古歩道│汚染された血液製剤①

意図的に汚染された血液製剤①
薬害エイズ事件でいうならば、基本的に日本側の問題ばかり注目されてきた。
しかし、そもそもの問題は、血液製剤の製造過程で、なぜ、あれほど多くのHIVウイルスが混入することになったのか、実はこちらのほうがはるかに重要なのである。

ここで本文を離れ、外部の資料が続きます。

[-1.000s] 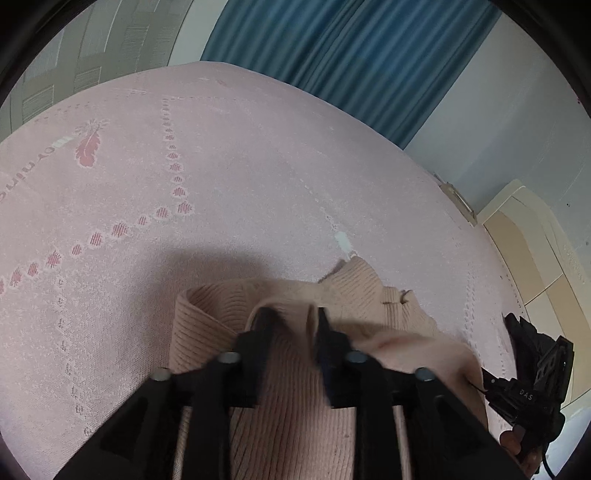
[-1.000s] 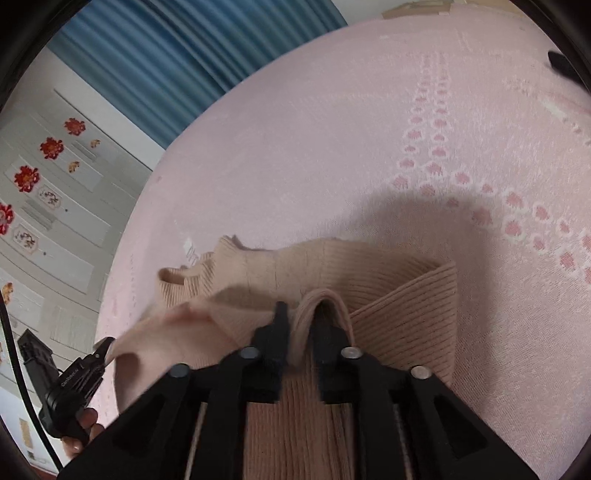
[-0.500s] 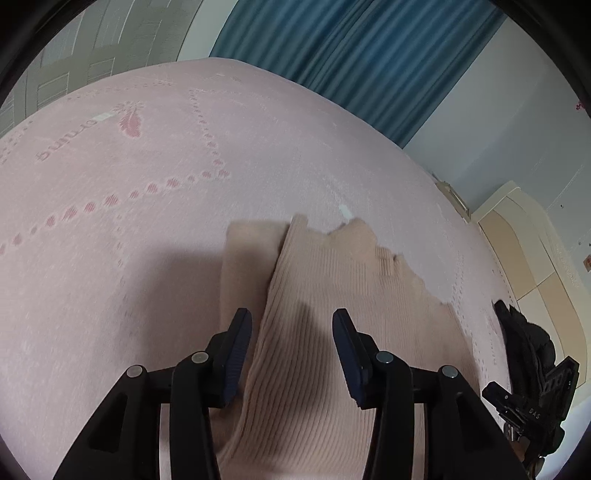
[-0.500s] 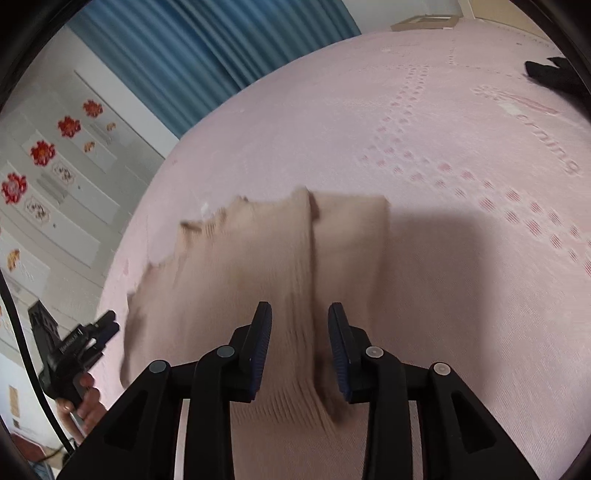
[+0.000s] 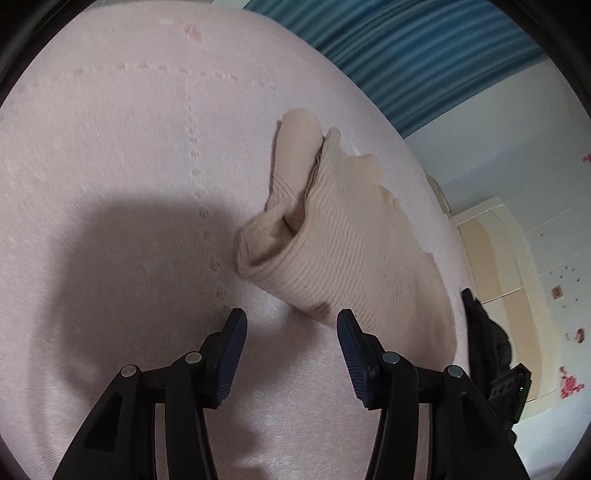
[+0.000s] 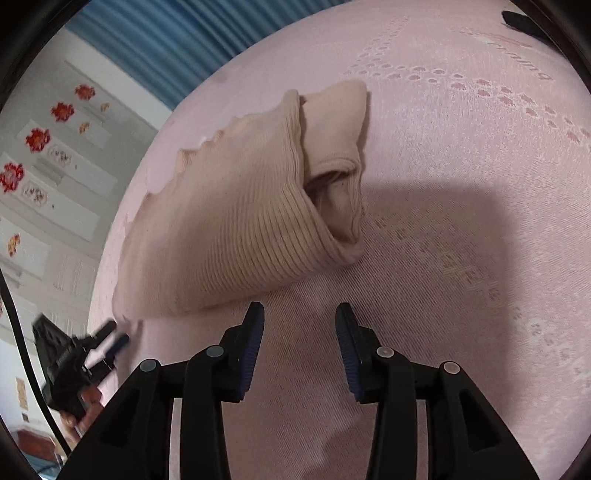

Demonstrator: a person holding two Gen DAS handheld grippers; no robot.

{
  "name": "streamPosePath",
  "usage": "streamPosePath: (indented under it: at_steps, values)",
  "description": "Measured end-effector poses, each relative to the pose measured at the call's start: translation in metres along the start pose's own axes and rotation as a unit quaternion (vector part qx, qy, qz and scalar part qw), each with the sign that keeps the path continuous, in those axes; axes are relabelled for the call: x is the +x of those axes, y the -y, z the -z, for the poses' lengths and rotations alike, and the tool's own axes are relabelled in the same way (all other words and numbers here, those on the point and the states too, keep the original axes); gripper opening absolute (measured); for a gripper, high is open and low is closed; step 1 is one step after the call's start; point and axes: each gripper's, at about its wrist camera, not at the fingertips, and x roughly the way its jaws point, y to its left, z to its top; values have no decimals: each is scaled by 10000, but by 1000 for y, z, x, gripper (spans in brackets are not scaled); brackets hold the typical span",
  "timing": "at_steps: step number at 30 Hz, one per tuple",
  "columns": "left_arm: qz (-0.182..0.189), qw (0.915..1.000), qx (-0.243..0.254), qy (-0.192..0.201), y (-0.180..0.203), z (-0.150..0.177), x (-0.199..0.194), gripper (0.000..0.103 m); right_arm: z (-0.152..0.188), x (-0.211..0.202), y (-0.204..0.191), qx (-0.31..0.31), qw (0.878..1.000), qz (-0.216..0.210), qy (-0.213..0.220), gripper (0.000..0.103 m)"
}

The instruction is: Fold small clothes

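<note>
A beige ribbed knit garment (image 5: 340, 236) lies folded over on the pink bedsheet (image 5: 129, 166), its open hem end facing left in the left wrist view. My left gripper (image 5: 291, 321) sits just short of the garment's near edge; its jaws are opening with nothing between them. In the right wrist view the same garment (image 6: 236, 221) lies ahead and to the left. My right gripper (image 6: 299, 314) hovers over bare sheet just below it, jaws opening and empty. The left gripper (image 6: 110, 338) also shows at the garment's lower left corner, held by a hand (image 6: 86, 400).
The pink bedsheet (image 6: 461, 258) with its dotted pattern fills both views. A blue curtain (image 5: 424, 55) hangs behind the bed. A cream cupboard (image 5: 498, 258) stands to the right. A wall with red flower stickers (image 6: 37, 140) is at the left. A dark object (image 6: 521, 20) lies at the far corner.
Both grippers let go of the folded fabric they were pinching and drew back off the garment. The garment now lies folded on the sheet, further ahead of both.
</note>
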Motion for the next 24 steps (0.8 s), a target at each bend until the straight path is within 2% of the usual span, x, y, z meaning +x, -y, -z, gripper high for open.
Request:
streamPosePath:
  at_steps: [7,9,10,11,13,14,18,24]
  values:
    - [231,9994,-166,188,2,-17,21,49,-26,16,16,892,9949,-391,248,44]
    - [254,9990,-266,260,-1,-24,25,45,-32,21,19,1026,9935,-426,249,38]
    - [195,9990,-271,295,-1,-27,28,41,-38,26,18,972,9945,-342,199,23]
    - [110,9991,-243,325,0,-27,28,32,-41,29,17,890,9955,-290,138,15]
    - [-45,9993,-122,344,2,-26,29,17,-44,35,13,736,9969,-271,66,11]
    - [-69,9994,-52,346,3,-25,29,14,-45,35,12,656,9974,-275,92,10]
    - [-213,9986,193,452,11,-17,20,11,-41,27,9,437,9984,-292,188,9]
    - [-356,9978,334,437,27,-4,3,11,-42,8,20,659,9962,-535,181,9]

先ほども説明したように、非加熱製剤はウイルス汚染のリスクがある。とはいえ、エイズ騒動が起こた時点では、それほど汚染のリスクは高くなかった、最初のエイズ患者が認定された1981年、感染の中心地はアフリカであり、アメリカの場合でも注射を使いまわす麻薬中毒患者、あとは同性愛者、とくに男性の肛門性向による血液感染が中心だった。1980年代半ばでも、アメリカ本土でキャリア(感染者)は数万人レベルでしかなかった。ちなみにHIVキャリアは、WHO(世界保健機関)の発表では2004年で全世界5000万人である。B型肝炎ウイルスは世界で3・5億人、日本でも13万人以上が感染している。もともとHIVキャリアは、他のウイルスに比べて圧倒的に少ないのだ。アメリカで売血による血液を買い付けたにせよ、限定的な拡散だったことを考慮すれば、ある程度のチェックで、十分、感染させずに対処できたはずなのだ。わかりやすく言えば、麻薬中毒者は排除する、ゲイの中心地では採決しない、これだけで相当、効果は出る。逆に言えば、わざと麻薬患者やゲイたちから積極的に採血でもしないかぎり、1980年代初期の段階で汚染のリスクは、それほど高くなかったのだ。
つまり、まともに製造していれば、HIVに汚染された血液が当たる確率は低かった。ましてや数年タームの使用で血友病患者の4割に相当する1800名以上がキャリアになるなど、それこそ天文学的な確率となる。ありえないレベルの話なのだ。
となれば、こう考えたほうがわかりやすくなる。
アメリカで血液を集めた段階で、わざとエイズウイルスに汚染した血液を使用して、わざわざ特製の「HIV混入非加熱製剤」を作り、それを日本の血友病患者に使用させた、と疑いが出てくるのである。そう考えれば、医師、メーカー、役人たちが「汚染」を知っていて使用に踏み切ったことにも辻褄が合ってくる。
綿密に計画された「陰謀」という疑惑が浮かんでくるのだ。